Sabíamos lo del cáncer de lengua de Eddie desde hacía ya unos cuantos años, pero pensamos que lo había superado. Seamos honestos en la medida que sea posible, la desaparición del grupo del ojo público y sus retorcidas vueltas hacían que los tengamos un poco olvidados. La noticia de la repentina muerte de Eddie, a mí entender el último arquitecto de la guitarra eléctrica de rock (tan revolucionario como sus ídolos Hendrix o Jeff Beck, y hasta me atrevería a decir que inclusive un poco más por su carga innovadora y su influencia infinita) estremece como pocas cosas. Si hasta Clapton dijo que Eddie había reinventado el instrumento… Abruma no solamente porque sigamos transitando un año por demás particular, con Tánatos sobrevolando el planeta, y aún promediando las últimas hojas de almanaque de un cruel 2020 en la que nos han dejado muchos, por lo pronto sin luz al final de horizonte. Con la partida física de Eddie, se nos va una buena parte de nuestra adolescencia, en tanto y en cuanto nos reconozcamos humanos y lo suficientemente sensibles como para no lograr evitar que así resultase.

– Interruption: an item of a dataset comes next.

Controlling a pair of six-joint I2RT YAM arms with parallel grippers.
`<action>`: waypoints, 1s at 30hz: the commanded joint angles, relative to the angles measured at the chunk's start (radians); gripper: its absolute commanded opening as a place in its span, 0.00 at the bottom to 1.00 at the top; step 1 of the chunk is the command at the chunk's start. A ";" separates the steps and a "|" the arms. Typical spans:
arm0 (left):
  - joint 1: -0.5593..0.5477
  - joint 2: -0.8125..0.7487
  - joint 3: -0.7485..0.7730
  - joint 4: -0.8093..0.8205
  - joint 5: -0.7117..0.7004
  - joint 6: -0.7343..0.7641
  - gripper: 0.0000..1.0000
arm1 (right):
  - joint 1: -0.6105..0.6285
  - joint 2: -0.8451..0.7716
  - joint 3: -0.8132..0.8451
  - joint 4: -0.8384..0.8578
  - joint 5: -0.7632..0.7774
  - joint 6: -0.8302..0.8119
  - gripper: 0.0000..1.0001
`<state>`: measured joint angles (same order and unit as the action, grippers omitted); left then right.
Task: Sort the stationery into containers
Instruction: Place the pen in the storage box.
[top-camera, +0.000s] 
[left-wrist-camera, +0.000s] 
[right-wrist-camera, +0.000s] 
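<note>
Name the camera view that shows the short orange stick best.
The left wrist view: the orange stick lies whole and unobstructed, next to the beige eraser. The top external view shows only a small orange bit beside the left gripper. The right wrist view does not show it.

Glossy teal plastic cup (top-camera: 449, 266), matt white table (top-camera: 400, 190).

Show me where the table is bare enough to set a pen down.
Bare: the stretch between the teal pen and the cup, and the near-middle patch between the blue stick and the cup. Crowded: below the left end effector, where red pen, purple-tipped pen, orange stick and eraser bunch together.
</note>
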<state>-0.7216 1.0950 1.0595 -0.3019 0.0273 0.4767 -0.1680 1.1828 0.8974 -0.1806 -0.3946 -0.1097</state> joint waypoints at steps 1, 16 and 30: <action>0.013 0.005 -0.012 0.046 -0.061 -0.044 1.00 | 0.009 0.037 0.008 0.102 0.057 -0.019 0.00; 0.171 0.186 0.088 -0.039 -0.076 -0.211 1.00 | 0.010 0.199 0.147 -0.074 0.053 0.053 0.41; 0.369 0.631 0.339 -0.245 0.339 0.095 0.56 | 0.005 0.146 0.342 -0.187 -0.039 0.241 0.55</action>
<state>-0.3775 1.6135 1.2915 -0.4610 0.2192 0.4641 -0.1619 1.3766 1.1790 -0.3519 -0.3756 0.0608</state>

Tengo un amigo que, en cada ocasión que compartíamos juntos algún video de Van Halen, solía molestarse, si bien irónicamente, y muy obsesionado formularme la misma pregunta olvidándose que ya lo había hecho antes en cada ocasión posible: “¿Por qué Eddie Van halen se ríe siempre? Siempre está riéndose”. La pregunta me resultaba risueña, paradójicamente hablando. No recuerdo mi respuesta exacta, pero soy de suponer que si le contestaba algo era para decirle que el tipo de la guitarra a colores, el último gran héroe de la guitarra que se encarnaba en una suerte de Mozart electrificado, seguramente estaba feliz al hacerlo. Porque si eso de que todo tiempo pasado fue mejor pueda llegar a cobrar alguna veracidad, dejemos entonces que los buenos recuerdos nos ganen de mano y así intentar superar las noticias tristes. ¿Dónde se han ido los buenos tiempos?, se preguntó alguna vez Ray Davies. Vaya a uno a saberlo, pero seguramente forman parte del tesoro artístico que Eddie y compañía nos dejaron. Es la mejor parte de las cosas que no tienen vencimiento.